**Problem to solve**
When you copy the material, keep each line exactly as it appears.

**Recorded data**
--

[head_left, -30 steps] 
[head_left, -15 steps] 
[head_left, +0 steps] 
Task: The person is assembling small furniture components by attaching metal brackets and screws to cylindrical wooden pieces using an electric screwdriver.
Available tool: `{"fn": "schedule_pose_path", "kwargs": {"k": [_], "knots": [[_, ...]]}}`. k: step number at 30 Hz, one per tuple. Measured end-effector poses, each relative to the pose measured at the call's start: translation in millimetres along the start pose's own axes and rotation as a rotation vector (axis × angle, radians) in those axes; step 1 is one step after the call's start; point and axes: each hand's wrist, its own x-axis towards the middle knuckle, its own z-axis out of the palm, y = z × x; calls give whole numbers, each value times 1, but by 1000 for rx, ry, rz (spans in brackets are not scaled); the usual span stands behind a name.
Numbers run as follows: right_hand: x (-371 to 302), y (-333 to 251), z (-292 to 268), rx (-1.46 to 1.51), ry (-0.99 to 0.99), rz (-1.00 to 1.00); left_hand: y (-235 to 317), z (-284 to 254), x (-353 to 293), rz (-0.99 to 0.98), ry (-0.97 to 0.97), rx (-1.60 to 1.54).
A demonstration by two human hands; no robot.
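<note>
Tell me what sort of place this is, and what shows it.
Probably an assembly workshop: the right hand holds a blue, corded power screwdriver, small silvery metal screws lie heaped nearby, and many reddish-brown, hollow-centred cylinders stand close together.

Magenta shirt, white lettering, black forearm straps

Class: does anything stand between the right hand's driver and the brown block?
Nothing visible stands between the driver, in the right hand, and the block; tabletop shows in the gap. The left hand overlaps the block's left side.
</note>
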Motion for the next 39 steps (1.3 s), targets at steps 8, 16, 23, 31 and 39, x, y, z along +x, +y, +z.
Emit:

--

**Response to the exercise**
[head_left, -30 steps] 
[head_left, -15 steps] 
[head_left, +0 steps] 
Task: The person is assembling small furniture components by attaching metal brackets and screws to cylindrical wooden pieces using an electric screwdriver.
Available tool: `{"fn": "schedule_pose_path", "kwargs": {"k": [_], "knots": [[_, ...]]}}`. k: step number at 30 Hz, one per tuple. Measured end-effector poses, each relative to the pose measured at the call's start: translation in millimetres along the start pose's own axes and rotation as a rotation vector (axis × angle, radians) in those axes; step 1 is one step after the call's start; point and axes: each hand's wrist, its own x-axis towards the middle knuckle, its own z-axis out of the palm, y = z × x; calls give whole numbers, each value times 1, but by 1000 for rx, ry, rz (spans in brackets are not scaled); the usual span stands behind a name.
Numbers run as follows: right_hand: x (-371 to 302), y (-333 to 251), z (-292 to 268), rx (-1.46 to 1.51), ry (-0.99 to 0.99), rz (-1.00 to 1.00); left_hand: y (-235 to 317), z (-284 to 254), x (-353 to 293), rz (-0.99 to 0.98), ry (-0.97 to 0.97), rx (-1.60 to 1.54).
A demonstration by two human hands; no robot.
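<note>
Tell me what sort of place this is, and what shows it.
Probably an assembly workshop: the right hand holds a blue, corded power screwdriver, small silvery metal screws lie heaped nearby, and many reddish-brown, hollow-centred cylinders stand close together.

Magenta shirt, white lettering, black forearm straps

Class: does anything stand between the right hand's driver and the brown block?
Nothing visible stands between the driver, in the right hand, and the block; tabletop shows in the gap. The left hand overlaps the block's left side.
</note>
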Motion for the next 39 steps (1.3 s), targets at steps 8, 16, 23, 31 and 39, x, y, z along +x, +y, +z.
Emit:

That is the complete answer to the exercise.